• SOURCE DATA

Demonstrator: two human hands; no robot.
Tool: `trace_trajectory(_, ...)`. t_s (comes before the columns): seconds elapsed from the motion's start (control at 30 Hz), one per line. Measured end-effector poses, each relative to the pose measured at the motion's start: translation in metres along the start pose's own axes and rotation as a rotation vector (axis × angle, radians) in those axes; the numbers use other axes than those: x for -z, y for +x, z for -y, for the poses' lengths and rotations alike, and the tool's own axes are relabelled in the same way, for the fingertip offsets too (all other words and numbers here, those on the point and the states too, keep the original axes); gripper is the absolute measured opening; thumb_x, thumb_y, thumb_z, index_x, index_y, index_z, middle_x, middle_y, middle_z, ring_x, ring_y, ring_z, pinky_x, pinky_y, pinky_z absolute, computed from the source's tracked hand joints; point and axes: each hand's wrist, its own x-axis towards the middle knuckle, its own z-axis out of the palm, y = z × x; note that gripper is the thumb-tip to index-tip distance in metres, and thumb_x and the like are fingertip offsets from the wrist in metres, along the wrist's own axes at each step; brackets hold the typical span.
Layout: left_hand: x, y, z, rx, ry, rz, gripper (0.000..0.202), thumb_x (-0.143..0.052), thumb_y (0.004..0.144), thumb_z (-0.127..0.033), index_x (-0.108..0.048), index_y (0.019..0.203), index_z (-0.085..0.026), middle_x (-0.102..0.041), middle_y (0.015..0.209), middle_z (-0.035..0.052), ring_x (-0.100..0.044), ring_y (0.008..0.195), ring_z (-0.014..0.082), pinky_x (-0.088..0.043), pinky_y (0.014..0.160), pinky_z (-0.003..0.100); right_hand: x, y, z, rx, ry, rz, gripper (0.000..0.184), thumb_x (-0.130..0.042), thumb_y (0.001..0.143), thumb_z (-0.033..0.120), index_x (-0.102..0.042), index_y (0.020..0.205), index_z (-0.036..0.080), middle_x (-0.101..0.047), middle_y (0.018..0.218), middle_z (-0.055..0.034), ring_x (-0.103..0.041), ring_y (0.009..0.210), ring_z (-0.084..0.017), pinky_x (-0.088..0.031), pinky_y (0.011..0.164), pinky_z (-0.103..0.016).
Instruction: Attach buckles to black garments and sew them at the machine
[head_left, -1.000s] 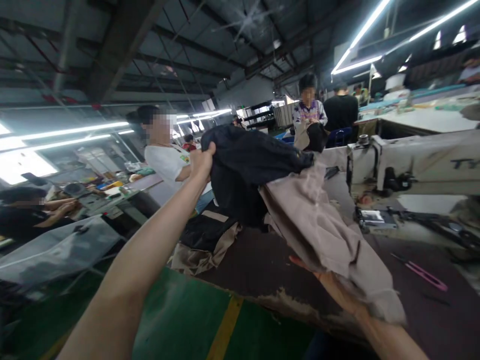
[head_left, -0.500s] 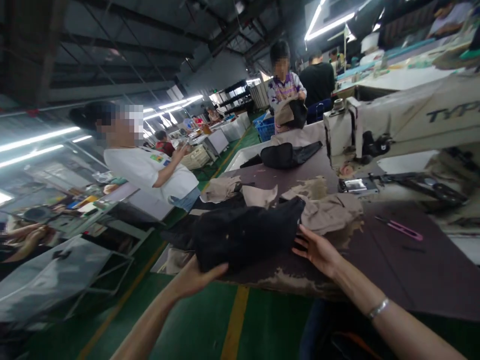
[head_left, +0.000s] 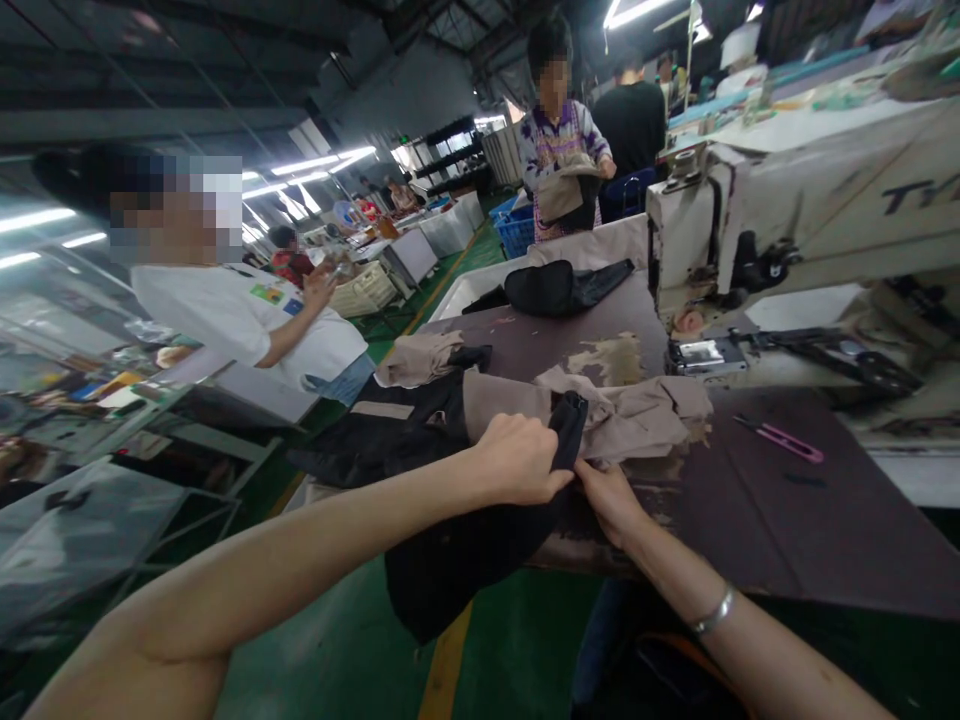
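Observation:
A black fabric piece (head_left: pixel 472 560) hangs over the front edge of the sewing table (head_left: pixel 757 510). My left hand (head_left: pixel 517 460) has reached across and is closed on its right end, where a gathered bit stands up past the fist. Close beside it, my right hand (head_left: pixel 611 500) pinches the same end from the right; its fingertips are partly hidden. Behind the hands lie beige fabric pieces (head_left: pixel 637 415) and more black fabric with a beige strip (head_left: pixel 382 410). I cannot tell where some of these layers join.
At the right stands a sewing machine (head_left: pixel 795 230). Pink-handled thread snips (head_left: pixel 787 440) lie on the table near it. A black padded piece (head_left: pixel 547 288) rests further back, by a white bin (head_left: pixel 450 295). One person (head_left: pixel 247 310) is at left; another (head_left: pixel 562 160) holds fabric behind.
My left hand has moved from the black piece's left side to its right end, beside my right hand. The piece now droops below the table edge. The view has shifted slightly.

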Motion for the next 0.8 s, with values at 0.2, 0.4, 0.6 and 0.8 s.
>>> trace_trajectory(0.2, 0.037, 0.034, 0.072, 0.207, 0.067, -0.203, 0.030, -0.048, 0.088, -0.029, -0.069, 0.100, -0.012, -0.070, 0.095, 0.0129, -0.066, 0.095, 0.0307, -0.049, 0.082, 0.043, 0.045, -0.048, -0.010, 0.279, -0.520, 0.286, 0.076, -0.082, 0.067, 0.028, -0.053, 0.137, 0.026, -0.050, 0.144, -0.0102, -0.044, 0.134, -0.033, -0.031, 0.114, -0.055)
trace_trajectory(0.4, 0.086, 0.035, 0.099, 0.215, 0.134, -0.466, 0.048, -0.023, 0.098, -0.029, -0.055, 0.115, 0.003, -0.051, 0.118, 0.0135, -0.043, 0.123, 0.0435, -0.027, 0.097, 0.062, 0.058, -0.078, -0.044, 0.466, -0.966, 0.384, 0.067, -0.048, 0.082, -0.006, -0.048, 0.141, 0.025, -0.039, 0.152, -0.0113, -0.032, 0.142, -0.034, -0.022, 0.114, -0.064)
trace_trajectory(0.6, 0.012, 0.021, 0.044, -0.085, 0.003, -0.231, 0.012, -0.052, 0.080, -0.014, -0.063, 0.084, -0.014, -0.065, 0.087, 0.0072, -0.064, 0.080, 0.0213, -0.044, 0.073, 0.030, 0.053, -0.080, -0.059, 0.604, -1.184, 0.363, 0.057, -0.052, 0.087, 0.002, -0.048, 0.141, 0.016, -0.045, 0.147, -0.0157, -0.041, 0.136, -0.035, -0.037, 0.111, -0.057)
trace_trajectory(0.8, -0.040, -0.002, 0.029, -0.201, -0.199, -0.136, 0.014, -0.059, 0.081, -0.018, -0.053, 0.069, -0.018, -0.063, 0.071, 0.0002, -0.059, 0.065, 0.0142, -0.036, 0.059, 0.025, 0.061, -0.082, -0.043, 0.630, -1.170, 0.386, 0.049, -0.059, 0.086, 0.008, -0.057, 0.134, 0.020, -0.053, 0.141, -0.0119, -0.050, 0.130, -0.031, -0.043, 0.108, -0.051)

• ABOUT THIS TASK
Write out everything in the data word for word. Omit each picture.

• RESPONSE BOX
Demonstrator: two human hands; no robot.
Tool: `trace_trajectory(_, ...)`. t_s (comes before the columns): seconds elapsed from the motion's start (control at 30 Hz), one per line. Measured end-effector poses, each relative to the pose measured at the motion's start: translation in metres along the start pose's own axes and rotation as a rotation vector (axis × angle, radians) in those axes; the numbers use other axes than those: x for -z, y for +x, z for -y, for the poses' lengths and rotations alike, and the tool's own axes are relabelled in the same way, for the fingertip offsets too (all other words and numbers here, those on the point and the states too, keep the original axes); gripper is the absolute measured opening; thumb_x, thumb_y, thumb_z, index_x, index_y, index_z, middle_x, middle_y, middle_z, ring_x, ring_y, ring_z, pinky_x, pinky_y, pinky_z absolute, computed from the source's tracked hand joints; point and axes: each hand's wrist, its own x-axis towards the middle knuckle, its own z-axis out of the palm, y = z × x; note that gripper is the thumb-tip to index-tip distance in metres, and thumb_x and the like are fingertip offsets from the wrist in metres, along the wrist's own axes at each step; brackets hold the typical span.
Layout: left_hand: x, y, z, rx, ry, rz, gripper (0.000..0.202), thumb_x (-0.143..0.052), thumb_y (0.004..0.144), thumb_z (-0.127..0.033), index_x (-0.108..0.048), index_y (0.019..0.203), index_z (-0.085..0.026), middle_x (-0.102..0.041), middle_y (0.015..0.209), middle_z (-0.035..0.052), ring_x (-0.100..0.044), ring_y (0.008..0.195), ring_z (-0.014..0.082), pinky_x (-0.088..0.043), pinky_y (0.014..0.160), pinky_z (-0.003..0.100); right_hand: x, y, z, rx, ry, rz, gripper (0.000..0.184), thumb_x (-0.130..0.042), thumb_y (0.001..0.143), thumb_z (-0.033..0.120), index_x (-0.102..0.042), index_y (0.020..0.205), index_z (-0.036..0.080), middle_x (-0.101..0.047), middle_y (0.018..0.218), middle_z (-0.055..0.034), ring_x (-0.103..0.041), ring_y (0.009..0.210), ring_z (-0.084..0.017), pinky_x (-0.088..0.031), pinky_y (0.011..0.164), pinky_z (-0.103..0.016).
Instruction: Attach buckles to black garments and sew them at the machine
[head_left, -1.000s] 
[head_left, -0.500s] 
[head_left, +0.000s] 
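Observation:
A black fabric piece (head_left: pixel 472 560) hangs over the front edge of the sewing table (head_left: pixel 757 510). My left hand (head_left: pixel 517 460) has reached across and is closed on its right end, where a gathered bit stands up past the fist. Close beside it, my right hand (head_left: pixel 611 500) pinches the same end from the right; its fingertips are partly hidden. Behind the hands lie beige fabric pieces (head_left: pixel 637 415) and more black fabric with a beige strip (head_left: pixel 382 410). I cannot tell where some of these layers join.
At the right stands a sewing machine (head_left: pixel 795 230). Pink-handled thread snips (head_left: pixel 787 440) lie on the table near it. A black padded piece (head_left: pixel 547 288) rests further back, by a white bin (head_left: pixel 450 295). One person (head_left: pixel 247 310) is at left; another (head_left: pixel 562 160) holds fabric behind.
My left hand has moved from the black piece's left side to its right end, beside my right hand. The piece now droops below the table edge. The view has shifted slightly.
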
Motion for the next 0.8 s, with values at 0.2, 0.4, 0.6 and 0.8 s.
>>> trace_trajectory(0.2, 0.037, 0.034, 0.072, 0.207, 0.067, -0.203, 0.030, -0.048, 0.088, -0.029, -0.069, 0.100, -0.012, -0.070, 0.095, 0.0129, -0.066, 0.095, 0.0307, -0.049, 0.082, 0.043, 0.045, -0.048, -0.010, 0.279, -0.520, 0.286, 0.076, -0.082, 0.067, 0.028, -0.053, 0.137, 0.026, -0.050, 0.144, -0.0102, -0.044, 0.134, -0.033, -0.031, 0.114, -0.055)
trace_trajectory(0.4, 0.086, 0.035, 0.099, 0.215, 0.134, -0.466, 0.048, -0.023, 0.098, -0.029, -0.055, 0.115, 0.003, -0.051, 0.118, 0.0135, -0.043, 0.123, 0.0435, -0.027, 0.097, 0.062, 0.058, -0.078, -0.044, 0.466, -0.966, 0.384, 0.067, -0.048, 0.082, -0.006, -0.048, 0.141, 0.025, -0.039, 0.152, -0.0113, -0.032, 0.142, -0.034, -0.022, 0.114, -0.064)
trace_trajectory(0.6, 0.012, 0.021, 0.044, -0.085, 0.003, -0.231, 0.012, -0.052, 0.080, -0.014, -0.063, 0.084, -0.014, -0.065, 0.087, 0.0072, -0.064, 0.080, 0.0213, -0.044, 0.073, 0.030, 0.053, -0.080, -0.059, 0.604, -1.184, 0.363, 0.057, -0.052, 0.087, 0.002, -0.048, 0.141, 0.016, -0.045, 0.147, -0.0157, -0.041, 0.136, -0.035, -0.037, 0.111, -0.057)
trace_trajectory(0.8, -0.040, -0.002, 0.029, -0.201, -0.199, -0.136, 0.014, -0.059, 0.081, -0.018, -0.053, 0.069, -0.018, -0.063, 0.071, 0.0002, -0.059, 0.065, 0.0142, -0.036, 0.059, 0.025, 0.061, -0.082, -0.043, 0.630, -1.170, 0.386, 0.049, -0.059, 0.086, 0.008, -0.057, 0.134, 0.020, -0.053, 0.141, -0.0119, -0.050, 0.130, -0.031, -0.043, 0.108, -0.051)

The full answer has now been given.